Work instruction> Repeat, word for word, all the data that follows, and exclude the pictures.

Data excerpt>
=====
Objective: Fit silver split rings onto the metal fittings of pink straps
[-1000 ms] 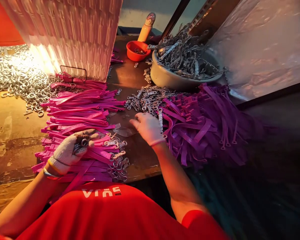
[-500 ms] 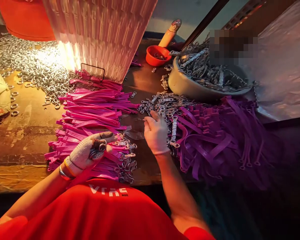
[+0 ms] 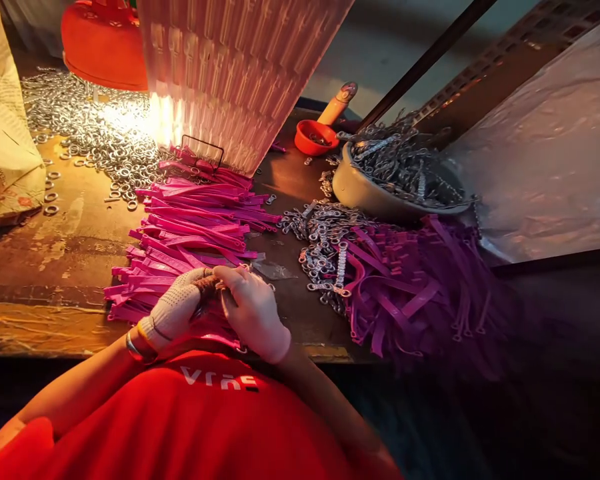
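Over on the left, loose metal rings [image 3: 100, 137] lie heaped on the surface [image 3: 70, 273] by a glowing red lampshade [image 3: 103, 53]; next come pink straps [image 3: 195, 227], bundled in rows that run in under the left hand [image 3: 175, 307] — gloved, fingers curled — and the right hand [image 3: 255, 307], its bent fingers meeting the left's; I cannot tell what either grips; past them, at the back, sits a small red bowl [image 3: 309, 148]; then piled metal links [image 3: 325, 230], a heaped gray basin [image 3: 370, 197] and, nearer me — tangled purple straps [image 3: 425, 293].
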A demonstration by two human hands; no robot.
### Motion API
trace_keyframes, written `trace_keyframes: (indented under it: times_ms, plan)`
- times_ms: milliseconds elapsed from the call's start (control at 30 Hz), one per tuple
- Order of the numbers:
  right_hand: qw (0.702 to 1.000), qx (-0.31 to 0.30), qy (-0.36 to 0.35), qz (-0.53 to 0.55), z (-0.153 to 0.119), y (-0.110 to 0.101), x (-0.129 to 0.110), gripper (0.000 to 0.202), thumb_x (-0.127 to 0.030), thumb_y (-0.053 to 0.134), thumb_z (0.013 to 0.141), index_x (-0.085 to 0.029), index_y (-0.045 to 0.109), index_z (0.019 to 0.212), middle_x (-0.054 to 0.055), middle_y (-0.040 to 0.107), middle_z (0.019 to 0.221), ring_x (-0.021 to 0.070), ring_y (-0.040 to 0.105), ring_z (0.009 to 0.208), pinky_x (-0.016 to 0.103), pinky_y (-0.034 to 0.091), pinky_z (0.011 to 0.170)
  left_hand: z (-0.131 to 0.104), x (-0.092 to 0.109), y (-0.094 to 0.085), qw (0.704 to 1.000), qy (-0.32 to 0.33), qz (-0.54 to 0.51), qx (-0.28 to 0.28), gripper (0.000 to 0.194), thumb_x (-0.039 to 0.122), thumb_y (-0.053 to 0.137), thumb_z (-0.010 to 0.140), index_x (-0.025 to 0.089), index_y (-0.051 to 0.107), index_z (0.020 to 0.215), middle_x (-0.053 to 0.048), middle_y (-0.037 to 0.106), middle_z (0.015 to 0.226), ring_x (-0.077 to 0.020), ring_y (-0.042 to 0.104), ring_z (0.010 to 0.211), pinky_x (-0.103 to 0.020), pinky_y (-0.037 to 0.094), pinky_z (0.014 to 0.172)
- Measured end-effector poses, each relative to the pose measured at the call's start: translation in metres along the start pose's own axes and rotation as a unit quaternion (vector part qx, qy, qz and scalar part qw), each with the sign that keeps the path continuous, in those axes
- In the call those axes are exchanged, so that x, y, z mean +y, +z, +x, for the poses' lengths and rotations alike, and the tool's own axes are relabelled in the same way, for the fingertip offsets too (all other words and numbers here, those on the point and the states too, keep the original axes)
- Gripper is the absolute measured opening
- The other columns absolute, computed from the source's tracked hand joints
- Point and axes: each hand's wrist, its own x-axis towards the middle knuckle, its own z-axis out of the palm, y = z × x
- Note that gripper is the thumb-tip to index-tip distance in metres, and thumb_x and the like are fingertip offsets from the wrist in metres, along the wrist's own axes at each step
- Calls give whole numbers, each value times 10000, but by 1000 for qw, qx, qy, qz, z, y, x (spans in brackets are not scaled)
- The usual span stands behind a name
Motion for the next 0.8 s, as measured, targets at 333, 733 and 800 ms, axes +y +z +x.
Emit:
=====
Solution>
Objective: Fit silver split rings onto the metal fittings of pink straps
[-1000 ms] 
[-500 ms] 
[+0 ms] 
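Over on the left, loose metal rings [image 3: 100, 137] lie heaped on the surface [image 3: 70, 273] by a glowing red lampshade [image 3: 103, 53]; next come pink straps [image 3: 195, 227], bundled in rows that run in under the left hand [image 3: 175, 307] — gloved, fingers curled — and the right hand [image 3: 255, 307], its bent fingers meeting the left's; I cannot tell what either grips; past them, at the back, sits a small red bowl [image 3: 309, 148]; then piled metal links [image 3: 325, 230], a heaped gray basin [image 3: 370, 197] and, nearer me — tangled purple straps [image 3: 425, 293].
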A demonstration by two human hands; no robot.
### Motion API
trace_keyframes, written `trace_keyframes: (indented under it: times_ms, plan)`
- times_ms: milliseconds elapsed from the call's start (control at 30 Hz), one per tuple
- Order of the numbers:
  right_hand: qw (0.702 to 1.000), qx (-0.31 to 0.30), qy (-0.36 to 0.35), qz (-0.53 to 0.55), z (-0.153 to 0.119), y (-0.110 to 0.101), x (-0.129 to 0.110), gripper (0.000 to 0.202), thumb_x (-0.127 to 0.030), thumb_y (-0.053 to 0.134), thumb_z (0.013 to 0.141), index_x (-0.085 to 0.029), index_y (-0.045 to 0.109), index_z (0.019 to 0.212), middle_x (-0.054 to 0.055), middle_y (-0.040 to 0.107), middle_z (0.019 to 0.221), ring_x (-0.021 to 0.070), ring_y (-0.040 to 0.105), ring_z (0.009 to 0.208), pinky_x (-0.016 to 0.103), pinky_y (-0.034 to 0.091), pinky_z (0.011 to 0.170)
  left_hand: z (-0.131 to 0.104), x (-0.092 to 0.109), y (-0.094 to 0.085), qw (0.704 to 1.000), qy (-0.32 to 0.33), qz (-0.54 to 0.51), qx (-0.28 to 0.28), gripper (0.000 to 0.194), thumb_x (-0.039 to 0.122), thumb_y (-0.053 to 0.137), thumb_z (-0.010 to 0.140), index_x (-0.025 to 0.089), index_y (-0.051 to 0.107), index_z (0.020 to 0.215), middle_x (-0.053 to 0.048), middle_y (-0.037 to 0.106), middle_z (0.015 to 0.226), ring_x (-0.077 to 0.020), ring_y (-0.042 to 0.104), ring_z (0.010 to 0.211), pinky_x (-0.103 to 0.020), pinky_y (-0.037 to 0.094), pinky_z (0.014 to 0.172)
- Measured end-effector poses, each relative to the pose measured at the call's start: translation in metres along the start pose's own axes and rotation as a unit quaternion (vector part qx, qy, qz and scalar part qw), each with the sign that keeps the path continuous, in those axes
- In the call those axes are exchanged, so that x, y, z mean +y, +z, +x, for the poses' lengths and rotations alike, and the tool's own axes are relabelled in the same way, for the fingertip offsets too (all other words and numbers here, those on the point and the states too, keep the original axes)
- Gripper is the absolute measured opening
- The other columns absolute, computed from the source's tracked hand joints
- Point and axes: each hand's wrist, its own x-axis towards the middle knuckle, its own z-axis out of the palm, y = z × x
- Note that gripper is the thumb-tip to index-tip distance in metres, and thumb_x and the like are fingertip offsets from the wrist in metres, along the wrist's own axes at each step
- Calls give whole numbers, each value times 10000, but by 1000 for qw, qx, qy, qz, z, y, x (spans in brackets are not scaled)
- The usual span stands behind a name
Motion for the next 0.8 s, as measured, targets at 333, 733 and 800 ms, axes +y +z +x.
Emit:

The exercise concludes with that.